- **Your assignment**
Copy, from the data below, every line that has "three" in it.

- **Material shown**
----------
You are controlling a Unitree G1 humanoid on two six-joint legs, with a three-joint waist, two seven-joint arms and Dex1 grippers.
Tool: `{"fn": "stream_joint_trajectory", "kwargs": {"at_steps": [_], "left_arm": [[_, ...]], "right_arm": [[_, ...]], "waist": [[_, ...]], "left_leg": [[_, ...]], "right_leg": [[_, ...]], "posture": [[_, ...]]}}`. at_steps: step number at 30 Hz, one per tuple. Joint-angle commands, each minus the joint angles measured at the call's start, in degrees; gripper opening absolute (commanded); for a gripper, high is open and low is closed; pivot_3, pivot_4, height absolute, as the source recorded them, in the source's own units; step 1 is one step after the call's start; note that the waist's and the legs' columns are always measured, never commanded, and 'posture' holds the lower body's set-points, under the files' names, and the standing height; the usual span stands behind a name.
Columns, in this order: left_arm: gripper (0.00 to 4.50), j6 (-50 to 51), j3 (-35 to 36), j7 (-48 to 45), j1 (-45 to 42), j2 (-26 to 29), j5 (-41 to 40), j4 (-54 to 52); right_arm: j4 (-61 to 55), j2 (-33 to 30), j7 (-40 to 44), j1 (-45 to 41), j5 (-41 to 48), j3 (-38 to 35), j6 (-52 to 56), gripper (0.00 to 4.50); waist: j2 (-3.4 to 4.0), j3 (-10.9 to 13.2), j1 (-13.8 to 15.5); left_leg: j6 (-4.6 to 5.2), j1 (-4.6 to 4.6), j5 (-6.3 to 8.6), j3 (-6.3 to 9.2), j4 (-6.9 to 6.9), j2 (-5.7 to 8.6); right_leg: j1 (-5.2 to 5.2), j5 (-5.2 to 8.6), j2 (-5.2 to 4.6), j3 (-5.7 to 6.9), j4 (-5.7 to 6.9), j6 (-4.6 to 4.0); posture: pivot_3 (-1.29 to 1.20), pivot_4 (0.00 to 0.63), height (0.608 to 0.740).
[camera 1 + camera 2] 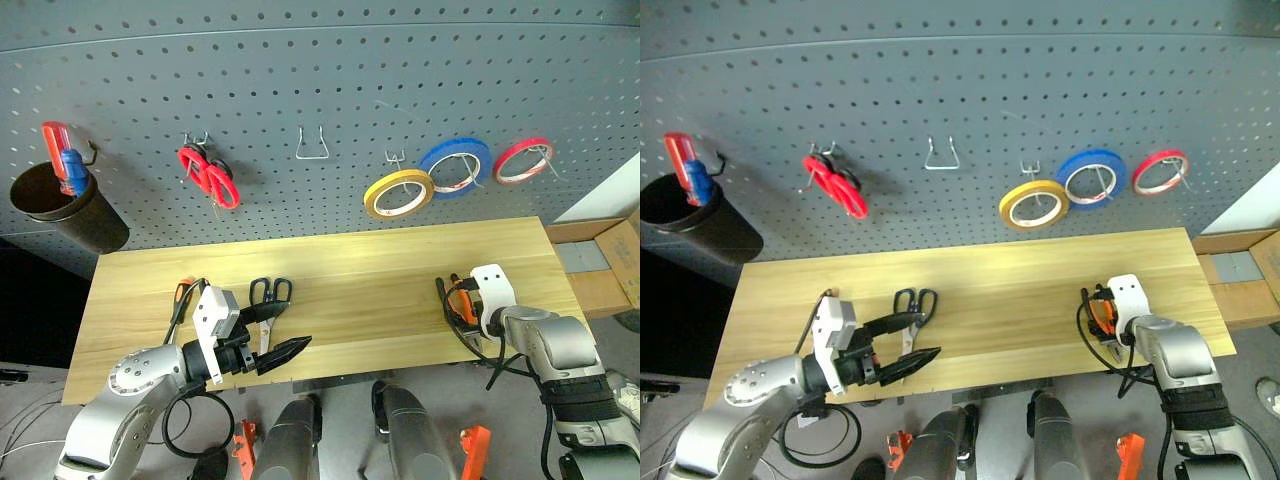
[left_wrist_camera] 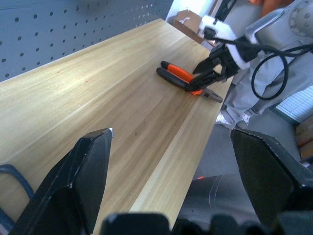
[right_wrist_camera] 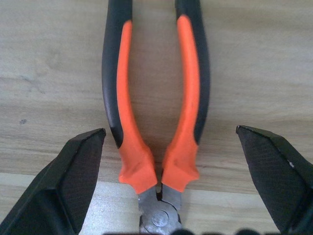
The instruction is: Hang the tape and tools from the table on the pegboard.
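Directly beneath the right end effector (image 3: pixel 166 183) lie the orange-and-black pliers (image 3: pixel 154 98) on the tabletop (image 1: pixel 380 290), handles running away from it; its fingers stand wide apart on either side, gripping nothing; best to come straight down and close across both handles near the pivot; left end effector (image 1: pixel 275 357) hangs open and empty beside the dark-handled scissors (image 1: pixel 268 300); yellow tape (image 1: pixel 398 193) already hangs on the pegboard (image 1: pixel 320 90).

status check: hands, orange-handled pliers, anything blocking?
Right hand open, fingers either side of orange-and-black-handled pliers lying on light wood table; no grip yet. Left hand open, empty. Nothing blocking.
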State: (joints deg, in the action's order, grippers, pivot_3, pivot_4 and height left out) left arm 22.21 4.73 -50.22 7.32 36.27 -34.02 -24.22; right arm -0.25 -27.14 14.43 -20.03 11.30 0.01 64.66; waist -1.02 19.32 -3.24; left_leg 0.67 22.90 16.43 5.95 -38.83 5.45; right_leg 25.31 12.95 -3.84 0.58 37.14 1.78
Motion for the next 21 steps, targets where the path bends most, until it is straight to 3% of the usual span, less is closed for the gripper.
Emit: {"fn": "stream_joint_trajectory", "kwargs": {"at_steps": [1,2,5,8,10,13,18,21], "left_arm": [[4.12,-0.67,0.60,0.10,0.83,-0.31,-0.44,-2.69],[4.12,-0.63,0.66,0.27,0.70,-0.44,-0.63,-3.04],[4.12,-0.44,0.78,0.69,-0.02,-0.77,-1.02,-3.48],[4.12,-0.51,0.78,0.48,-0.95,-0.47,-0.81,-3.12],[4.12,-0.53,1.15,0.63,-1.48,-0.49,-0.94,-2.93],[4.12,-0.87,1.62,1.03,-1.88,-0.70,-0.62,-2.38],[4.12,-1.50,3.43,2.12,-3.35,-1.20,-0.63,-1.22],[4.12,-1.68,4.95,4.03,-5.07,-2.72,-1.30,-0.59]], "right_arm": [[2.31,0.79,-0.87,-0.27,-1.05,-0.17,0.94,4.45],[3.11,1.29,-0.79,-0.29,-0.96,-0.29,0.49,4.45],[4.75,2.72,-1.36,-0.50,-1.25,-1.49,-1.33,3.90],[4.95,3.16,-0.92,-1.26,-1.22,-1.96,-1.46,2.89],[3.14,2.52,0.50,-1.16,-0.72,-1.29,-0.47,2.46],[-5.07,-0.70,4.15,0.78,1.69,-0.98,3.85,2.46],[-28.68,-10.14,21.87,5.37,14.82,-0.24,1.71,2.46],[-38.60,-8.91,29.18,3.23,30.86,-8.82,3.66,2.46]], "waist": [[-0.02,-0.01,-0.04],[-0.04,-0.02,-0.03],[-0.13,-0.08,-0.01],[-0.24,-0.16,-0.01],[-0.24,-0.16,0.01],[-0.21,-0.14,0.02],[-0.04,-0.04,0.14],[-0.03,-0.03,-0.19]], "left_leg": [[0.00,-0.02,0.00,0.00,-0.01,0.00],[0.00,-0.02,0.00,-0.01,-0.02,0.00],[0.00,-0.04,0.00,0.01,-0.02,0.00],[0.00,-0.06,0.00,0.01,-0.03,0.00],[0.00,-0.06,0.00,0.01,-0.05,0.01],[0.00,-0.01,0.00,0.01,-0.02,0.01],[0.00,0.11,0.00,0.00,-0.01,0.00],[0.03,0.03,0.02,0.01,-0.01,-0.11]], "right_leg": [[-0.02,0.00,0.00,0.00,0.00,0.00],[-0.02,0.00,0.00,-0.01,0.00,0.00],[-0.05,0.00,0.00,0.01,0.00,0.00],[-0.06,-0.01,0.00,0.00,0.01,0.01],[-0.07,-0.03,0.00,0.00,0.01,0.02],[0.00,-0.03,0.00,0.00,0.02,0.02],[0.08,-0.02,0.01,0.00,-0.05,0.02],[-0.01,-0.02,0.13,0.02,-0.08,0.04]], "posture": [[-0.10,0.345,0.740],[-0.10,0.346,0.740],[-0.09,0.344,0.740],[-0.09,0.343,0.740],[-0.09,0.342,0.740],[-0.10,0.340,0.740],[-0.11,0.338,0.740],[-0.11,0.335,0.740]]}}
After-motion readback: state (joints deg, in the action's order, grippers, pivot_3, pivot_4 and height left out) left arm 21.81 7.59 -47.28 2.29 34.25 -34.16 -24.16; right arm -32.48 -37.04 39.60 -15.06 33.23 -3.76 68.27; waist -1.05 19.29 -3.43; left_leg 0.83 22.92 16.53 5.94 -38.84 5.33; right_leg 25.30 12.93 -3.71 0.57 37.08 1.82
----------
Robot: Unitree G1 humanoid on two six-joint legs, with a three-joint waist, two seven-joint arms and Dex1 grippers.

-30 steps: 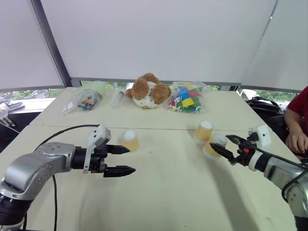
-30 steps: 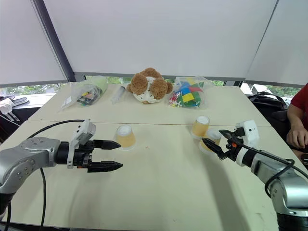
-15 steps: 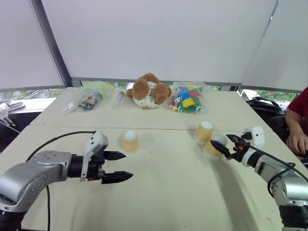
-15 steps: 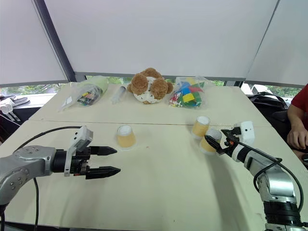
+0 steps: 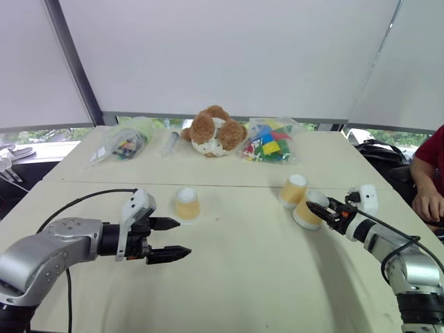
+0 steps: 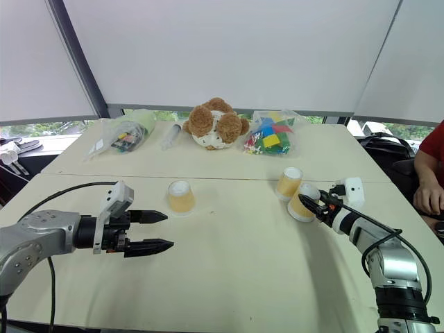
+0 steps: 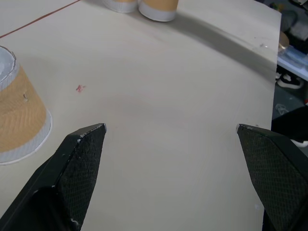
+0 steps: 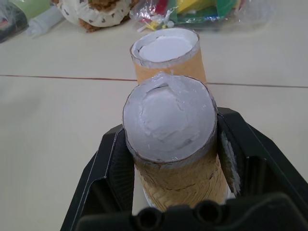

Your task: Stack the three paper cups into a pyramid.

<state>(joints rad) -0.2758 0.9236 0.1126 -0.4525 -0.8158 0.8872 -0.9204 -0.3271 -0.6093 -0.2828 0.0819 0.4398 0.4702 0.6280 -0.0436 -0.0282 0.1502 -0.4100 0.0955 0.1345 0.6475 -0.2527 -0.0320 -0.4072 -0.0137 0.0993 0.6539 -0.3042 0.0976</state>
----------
- **Problem solution**
You are controlling a Unitree G1 humanoid on two six-joint legs, with a three-joint waist, two seven-joint arms and Dex1 grippers.
Robot: Unitree G1 humanoid on two six-joint legs, with a three-joint waist, two seven-joint arms and Dex1 grippers.
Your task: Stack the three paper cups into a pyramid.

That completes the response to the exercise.